Vozes do Partido Democrata e muitos analistas se revoltaram. Fazer esse tipo de pergunta, a esta altura do campeonato, pode soar como legítimo interesse jornalístico, mas é uma espécie de profecia auto-realizável: vamos perguntar se Biden está velho, pois ele está velho, e o resultado será que ele está velho. Isso interessa apenas ao adversário, Donald Trump, portanto o Times está fazendo o serviço sujo para o ex-presidente candidato.

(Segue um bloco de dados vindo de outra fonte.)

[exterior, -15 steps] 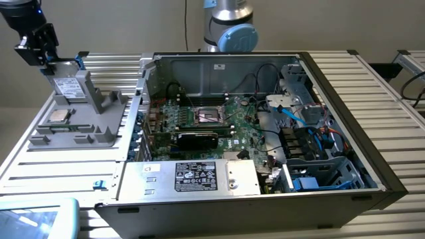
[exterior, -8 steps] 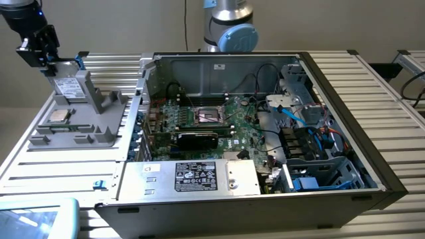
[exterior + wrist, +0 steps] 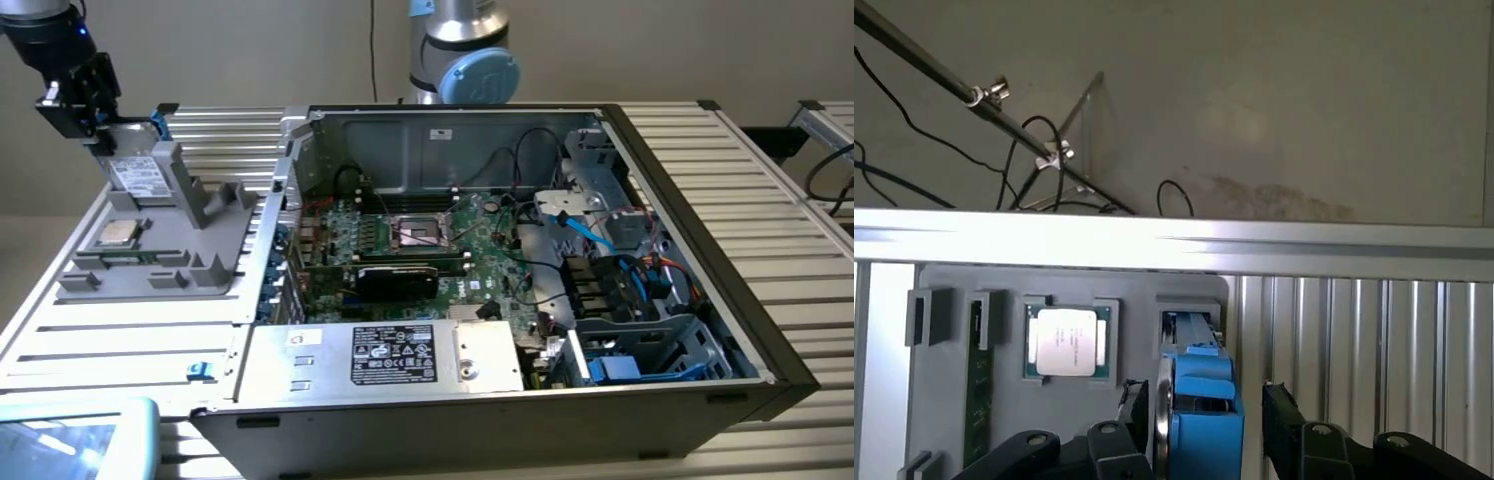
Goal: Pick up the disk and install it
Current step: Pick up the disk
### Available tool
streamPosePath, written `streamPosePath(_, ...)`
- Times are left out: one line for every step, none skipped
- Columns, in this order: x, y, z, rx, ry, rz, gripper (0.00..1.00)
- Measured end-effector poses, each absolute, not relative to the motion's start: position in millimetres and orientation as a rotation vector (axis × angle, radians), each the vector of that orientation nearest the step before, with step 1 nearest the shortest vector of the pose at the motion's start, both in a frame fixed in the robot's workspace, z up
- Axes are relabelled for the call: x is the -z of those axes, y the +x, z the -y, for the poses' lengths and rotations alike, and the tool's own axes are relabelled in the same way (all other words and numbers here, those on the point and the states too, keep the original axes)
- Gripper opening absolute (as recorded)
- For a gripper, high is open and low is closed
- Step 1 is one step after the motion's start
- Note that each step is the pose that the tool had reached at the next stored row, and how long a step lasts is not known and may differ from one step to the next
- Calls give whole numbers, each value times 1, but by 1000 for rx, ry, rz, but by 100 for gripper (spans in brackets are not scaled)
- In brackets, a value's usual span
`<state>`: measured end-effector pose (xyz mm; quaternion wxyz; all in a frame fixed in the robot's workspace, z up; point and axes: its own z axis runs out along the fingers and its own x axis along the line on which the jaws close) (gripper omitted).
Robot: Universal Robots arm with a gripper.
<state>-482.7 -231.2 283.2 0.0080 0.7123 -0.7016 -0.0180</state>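
The hand (image 3: 1204,405) stood spread, fingers (image 3: 1282,425) straddling the upright disk (image 3: 1202,375) in the gray holder (image 3: 200,215).

the wrist view's edge cuts off the near end of the disk (image 3: 1201,385) and the pincer (image 3: 1209,405).

Open PC case (image 3: 467,425) on slatted alu counter (image 3: 787,190), mobo (image 3: 387,215) w/ CPU socket (image 3: 424,233) inside. Silver box (image 3: 400,355) w/ black label at case's near edge. Blue cables (image 3: 587,232) inside, exterior view's right. Grey holder (image 3: 200,268) beside case, exterior view's left, w/ processor chip (image 3: 120,233) on it.
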Motion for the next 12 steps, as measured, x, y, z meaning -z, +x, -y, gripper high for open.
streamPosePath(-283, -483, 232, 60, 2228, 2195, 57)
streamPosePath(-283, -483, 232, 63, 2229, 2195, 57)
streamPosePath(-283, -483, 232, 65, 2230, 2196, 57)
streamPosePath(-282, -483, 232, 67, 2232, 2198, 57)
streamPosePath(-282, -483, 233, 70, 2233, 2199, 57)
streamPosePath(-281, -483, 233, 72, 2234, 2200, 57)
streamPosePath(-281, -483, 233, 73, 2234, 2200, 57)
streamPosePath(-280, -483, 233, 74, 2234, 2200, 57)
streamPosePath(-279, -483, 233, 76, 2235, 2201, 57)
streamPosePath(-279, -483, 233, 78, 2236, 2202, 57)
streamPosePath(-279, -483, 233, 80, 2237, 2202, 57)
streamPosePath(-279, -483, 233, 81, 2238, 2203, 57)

A percepção piora quando o óbvio é lembrado, Trump é um fascista de rede social, mentiroso, racista e negacionista da crise climática. Uma imprensa que se diz democrática deveria tentar com todas as forças impedir que ele volte ao poder. Só que jornalistas, pelo menos os de verdade, não fazem isso. A objetividade jornalística, a que contraindica o risco de assumir lados, se impõe. Ainda que um dos lados seja o horror que for. Compreender isso já é um problema para muita gente. Admitida a existência do dilema, percebe-se então o grande deserto da não solução. O jornalismo atual está longe de alcançar uma saída.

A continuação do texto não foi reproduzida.